● Task prompt
Repeat exactly, and only, the lines of the entries below from the one with "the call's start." through the one with "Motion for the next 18", both ends included.

[Start of section]

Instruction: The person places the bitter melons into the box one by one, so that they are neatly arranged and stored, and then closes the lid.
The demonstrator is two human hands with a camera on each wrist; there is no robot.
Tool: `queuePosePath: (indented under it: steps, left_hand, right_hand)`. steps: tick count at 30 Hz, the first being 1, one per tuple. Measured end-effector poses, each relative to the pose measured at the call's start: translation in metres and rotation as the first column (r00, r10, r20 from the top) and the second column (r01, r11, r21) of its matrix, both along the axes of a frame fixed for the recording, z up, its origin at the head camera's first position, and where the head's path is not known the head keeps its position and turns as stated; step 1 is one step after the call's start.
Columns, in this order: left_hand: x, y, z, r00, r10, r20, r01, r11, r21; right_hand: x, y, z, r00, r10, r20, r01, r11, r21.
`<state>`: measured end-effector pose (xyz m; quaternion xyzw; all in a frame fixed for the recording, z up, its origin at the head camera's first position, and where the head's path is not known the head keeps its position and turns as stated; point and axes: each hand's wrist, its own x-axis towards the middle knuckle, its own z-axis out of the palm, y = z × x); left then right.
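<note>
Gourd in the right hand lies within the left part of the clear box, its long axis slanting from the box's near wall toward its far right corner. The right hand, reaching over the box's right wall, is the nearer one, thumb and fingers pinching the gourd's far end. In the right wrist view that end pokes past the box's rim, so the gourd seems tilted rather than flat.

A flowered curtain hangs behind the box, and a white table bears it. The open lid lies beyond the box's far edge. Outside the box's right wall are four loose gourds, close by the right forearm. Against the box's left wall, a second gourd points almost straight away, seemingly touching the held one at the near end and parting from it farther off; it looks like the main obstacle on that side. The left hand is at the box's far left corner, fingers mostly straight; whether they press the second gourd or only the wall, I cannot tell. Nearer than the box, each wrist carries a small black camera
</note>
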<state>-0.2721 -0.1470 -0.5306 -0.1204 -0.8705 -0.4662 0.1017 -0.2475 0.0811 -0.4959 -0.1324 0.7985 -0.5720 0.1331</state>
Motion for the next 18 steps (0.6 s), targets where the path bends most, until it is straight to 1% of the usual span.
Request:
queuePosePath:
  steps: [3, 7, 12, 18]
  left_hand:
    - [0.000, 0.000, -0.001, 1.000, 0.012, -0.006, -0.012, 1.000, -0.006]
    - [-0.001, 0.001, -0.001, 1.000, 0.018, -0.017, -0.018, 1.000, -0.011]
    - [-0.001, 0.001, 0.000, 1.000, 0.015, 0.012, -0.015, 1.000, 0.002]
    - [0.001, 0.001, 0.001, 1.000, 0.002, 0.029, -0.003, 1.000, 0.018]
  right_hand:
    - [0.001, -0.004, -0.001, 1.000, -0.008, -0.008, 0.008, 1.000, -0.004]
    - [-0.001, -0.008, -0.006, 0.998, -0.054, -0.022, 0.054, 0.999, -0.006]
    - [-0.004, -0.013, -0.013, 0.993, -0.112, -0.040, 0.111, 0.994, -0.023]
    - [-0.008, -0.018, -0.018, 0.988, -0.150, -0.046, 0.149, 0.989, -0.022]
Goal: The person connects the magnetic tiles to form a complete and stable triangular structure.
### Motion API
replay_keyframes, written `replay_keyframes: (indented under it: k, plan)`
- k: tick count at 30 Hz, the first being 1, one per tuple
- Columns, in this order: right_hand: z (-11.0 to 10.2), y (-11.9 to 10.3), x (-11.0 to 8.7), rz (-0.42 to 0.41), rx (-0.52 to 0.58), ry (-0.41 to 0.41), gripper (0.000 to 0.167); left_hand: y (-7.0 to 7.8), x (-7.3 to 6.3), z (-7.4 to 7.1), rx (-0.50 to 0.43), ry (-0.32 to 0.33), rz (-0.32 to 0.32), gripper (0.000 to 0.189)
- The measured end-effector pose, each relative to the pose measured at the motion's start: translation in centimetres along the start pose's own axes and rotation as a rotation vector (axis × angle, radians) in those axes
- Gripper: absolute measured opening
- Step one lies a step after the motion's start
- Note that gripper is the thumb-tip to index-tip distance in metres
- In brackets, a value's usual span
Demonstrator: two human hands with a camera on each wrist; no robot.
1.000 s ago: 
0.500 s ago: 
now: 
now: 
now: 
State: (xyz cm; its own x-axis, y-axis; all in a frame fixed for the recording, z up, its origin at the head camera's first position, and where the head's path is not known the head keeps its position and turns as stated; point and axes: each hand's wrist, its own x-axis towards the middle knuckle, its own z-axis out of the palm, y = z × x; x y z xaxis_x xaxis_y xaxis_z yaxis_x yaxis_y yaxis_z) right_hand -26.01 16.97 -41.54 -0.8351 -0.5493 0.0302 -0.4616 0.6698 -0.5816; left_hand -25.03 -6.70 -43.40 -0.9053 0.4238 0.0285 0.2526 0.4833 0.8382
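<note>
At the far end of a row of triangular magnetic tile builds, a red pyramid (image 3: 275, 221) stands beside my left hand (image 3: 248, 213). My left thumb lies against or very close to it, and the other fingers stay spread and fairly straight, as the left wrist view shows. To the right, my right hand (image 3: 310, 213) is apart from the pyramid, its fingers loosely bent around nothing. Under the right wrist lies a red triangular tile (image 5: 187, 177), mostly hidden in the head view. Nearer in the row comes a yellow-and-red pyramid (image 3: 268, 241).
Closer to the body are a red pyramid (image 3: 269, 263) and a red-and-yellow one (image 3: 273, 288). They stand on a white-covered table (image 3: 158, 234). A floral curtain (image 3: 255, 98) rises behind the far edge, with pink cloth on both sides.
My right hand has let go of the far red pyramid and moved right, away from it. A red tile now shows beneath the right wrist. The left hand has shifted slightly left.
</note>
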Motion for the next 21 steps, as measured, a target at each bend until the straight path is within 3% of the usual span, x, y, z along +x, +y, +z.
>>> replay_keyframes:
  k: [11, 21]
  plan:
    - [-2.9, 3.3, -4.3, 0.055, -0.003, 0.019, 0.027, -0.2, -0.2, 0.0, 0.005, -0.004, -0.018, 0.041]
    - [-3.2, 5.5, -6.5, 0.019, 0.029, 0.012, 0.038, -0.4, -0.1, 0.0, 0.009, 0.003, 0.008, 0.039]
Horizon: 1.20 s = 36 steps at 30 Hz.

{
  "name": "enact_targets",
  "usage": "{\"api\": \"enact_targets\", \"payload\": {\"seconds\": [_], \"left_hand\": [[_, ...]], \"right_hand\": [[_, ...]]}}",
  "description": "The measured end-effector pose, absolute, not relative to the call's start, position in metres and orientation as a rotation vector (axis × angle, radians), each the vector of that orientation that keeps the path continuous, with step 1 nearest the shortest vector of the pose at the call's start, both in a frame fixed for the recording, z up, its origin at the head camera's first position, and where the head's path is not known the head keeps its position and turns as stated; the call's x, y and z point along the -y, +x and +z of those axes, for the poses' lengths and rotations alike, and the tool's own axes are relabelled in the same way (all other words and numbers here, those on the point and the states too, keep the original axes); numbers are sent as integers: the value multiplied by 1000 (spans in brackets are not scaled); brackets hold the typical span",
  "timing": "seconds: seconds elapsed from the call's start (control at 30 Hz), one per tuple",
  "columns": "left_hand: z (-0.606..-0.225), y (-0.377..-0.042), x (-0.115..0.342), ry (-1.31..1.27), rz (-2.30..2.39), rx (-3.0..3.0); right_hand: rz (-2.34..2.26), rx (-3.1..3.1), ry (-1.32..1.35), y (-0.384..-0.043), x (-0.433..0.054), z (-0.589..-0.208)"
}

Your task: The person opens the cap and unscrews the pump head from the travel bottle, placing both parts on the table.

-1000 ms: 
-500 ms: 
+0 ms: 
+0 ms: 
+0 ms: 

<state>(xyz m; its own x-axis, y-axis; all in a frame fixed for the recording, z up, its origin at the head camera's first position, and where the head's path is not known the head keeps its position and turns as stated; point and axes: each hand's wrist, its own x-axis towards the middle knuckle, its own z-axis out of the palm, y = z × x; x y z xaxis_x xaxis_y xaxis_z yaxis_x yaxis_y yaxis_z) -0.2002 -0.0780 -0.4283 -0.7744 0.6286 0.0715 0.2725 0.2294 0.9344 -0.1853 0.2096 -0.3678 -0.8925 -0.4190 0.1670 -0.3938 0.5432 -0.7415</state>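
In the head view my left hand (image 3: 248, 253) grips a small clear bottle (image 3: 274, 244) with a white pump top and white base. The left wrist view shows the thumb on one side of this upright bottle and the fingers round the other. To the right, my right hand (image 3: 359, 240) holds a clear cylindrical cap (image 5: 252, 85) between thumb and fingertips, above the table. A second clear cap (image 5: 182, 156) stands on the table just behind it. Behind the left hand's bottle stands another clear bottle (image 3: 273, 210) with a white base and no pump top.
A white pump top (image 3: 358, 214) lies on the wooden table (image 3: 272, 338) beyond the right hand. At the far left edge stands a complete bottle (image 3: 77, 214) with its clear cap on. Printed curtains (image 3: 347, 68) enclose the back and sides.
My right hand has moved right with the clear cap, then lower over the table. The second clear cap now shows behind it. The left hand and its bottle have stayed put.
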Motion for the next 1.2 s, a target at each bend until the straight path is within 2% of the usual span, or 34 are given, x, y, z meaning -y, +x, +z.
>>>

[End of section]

● Reply to the exercise
Tool: `queuePosePath: (indented under it: steps, left_hand, right_hand)`. steps: tick count at 30 Hz, the first being 1, one per tuple. Measured end-effector poses, each relative to the pose measured at the call's start: translation in metres and rotation as the first column (r00, r10, r20 from the top) and the second column (r01, r11, r21) of its matrix, both along the axes of a frame fixed for the recording, z up, its origin at the head camera's first position, and where the head's path is not known the head keeps its position and turns as stated; step 1 is one step after the call's start.
Columns, in this order: left_hand: x, y, z, r00, r10, r20, r01, r11, r21; right_hand: x, y, z, r00, r10, r20, r01, r11, r21.
`<state>`: measured end-effector pose (xyz m; quaternion xyzw; all in a frame fixed for the recording, z up, its origin at the head camera's first position, and where the head's path is not known the head keeps its position and turns as stated; point and axes: each hand's wrist, its own x-axis towards the middle knuckle, its own z-axis out of the palm, y = z × x); left then right.
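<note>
Gourd in the right hand lies within the left part of the clear box, its long axis slanting from the box's near wall toward its far right corner. The right hand, reaching over the box's right wall, is the nearer one, thumb and fingers pinching the gourd's far end. In the right wrist view that end pokes past the box's rim, so the gourd seems tilted rather than flat.

A flowered curtain hangs behind the box, and a white table bears it. The open lid lies beyond the box's far edge. Outside the box's right wall are four loose gourds, close by the right forearm. Against the box's left wall, a second gourd points almost straight away, seemingly touching the held one at the near end and parting from it farther off; it looks like the main obstacle on that side. The left hand is at the box's far left corner, fingers mostly straight; whether they press the second gourd or only the wall, I cannot tell. Nearer than the box, each wrist carries a small black camera
</note>
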<state>-0.2721 -0.1470 -0.5306 -0.1204 -0.8705 -0.4662 0.1017 -0.2475 0.0811 -0.4959 -0.1324 0.7985 -0.5720 0.1331</state>
Motion for the next 18 steps (0.6 s), targets where the path bends most, until it is straight to 1% of the usual span.

There is nothing else to this exercise.